Thursday, August 18, 2005

Theme

The discussion of theme in boardgames is very common. Some like theme more than quality, some debate what games have strong theme, and almost everyone will use the phrase "pasted-on theme" at some point in their gaming life. Theme is placed on a fairly high pedestal. Games which lack theme or strong theme-mechanic relationships are called abstract or criticized.

What is theme? When most gamers use the word, they refer to a relationship between a game and some "real world" setting, situation, or event. Theme also extends into the speculative worlds of fantasy and science fiction. Let's examine what I feel are the three areas where theme drives a game, and why it is so important.

Design

Regardless of the final result, a clear theme gives the designer direction. Rather than narrow the possibilities--as you might expect--it creates them. Let's start with a simple idea in a designer's mind: a river running through the desert. Now let's brainstorm on that theme:

Are there pyramids? Is there farming along the river? Does the river flood? Is there travel/trade across the desert? Does the river area create a natural struggle for control?

If instead we start with a blank slate and no thematic guidance, in what directions do we go?

I have a pyramid. I roll a die and move up the steps that many spaces. Then I draw 2 cards and follow the instructions. If I reach the top, I can put an extra blue cube on any red space.

Pretty dry? It fits together like a poorly edited movie--a collage of unrelated actions. The effects don't match the causes. The whole is much less than the sum of the parts.

So where do we end up? Well, if you're a good designer, the theme can carry you all the way to Euphates & Tigris, or Ra, or Amun-Re. The final game doesn't even have to be completely faithful to the original idea. That idea was simply the catalyst.

Sales

How many times have you seen people say things like, "I just can't resist a pirate game!" or, "I just like killin' stuff!"? Let's face it--themes sell games. World War II, Trains, American Civil War, Pirates, Exploration, Civilization, Politics, etc.

Theme can manifest itself in the name of the game, the box cover, the board, the pieces, and even the money. Games with heavily themed production, especially those with high quality parts, are much more likely to get a second look and above average impulse buys. It doesn't even matter if the game is terrible.

Is this a bad? Not really. We are suckers for brain- and eye-candy. Encouraging publishers to give us high quality, highly-themes games, is a good thing.

Play

Theme is not black and white, nor is it objective. We each draw our own lines separating thematic from abstract. In games where theme drives our play, we often picture the events taking place and use intuition from our own experiences to help decide our course of action. Once a game is reduced to numbers, grids, shapes, and charts in our minds, then it has been rendered abstract.

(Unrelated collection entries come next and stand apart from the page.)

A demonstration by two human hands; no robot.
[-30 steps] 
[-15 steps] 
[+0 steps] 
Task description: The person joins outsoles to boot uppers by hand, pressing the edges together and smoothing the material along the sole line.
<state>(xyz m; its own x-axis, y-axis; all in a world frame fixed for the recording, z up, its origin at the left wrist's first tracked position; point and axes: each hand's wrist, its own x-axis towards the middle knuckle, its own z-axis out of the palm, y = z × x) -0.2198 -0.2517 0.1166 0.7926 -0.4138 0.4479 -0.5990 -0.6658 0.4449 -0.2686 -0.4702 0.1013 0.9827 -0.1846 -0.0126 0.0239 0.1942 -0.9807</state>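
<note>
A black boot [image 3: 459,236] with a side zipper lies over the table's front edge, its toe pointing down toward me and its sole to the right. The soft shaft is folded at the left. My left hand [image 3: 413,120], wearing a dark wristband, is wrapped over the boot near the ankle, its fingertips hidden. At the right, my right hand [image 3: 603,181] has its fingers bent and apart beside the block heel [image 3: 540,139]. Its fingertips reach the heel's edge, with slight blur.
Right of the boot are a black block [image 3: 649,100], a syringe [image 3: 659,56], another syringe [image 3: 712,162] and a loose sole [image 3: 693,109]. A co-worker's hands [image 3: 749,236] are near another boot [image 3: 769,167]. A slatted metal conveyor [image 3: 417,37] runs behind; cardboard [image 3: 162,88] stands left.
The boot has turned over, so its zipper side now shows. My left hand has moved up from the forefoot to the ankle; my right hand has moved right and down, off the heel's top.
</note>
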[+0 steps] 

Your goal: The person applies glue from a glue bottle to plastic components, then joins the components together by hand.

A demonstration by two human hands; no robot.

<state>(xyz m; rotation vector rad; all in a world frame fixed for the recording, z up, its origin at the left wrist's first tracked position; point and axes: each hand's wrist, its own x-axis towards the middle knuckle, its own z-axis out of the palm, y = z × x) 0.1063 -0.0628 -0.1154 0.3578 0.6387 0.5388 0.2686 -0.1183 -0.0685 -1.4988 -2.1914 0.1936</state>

In games with very high theme (most wargames, for example), you are literally forced to think in terms of theme. You have a map with terrain and various units. The effects of movement, line-of-sight, combat, morale, etc. are typically modelled as they exist in the real world. Any choices you make relate directly to "what you would do if you were really there".

For many games, there are players on both sides. In Puerto Rico, do you feel successful as you ship goods back to Spain, or are you simply filling a 2x4 grid with brown cylinders? In Carcassonne, are you building cities and roads, or are you merely connecting polygons and lines?

In games with "lots going on", theme increases the fun factor and helps us intuit our decisions. In games with very simple mechanics, abstraction is often a better choice. Even if the game is themed, it is likely to feel abstract. Either way, the varied use and presence of themes in our games provides a wonderful and personally unique richness of experience.

1 Comments:

At 1:11 PM, Anonymous Anonymous said...

I always prefer games that force you to think in terms of the theme, or are at least a large part of gameplay. For me, once I begin to think about the mechanics underlying the theme, I get bored. Like when you're watching a bad movie at a theater. The movie is not interesting enough to keep me involved, and I notice the screen.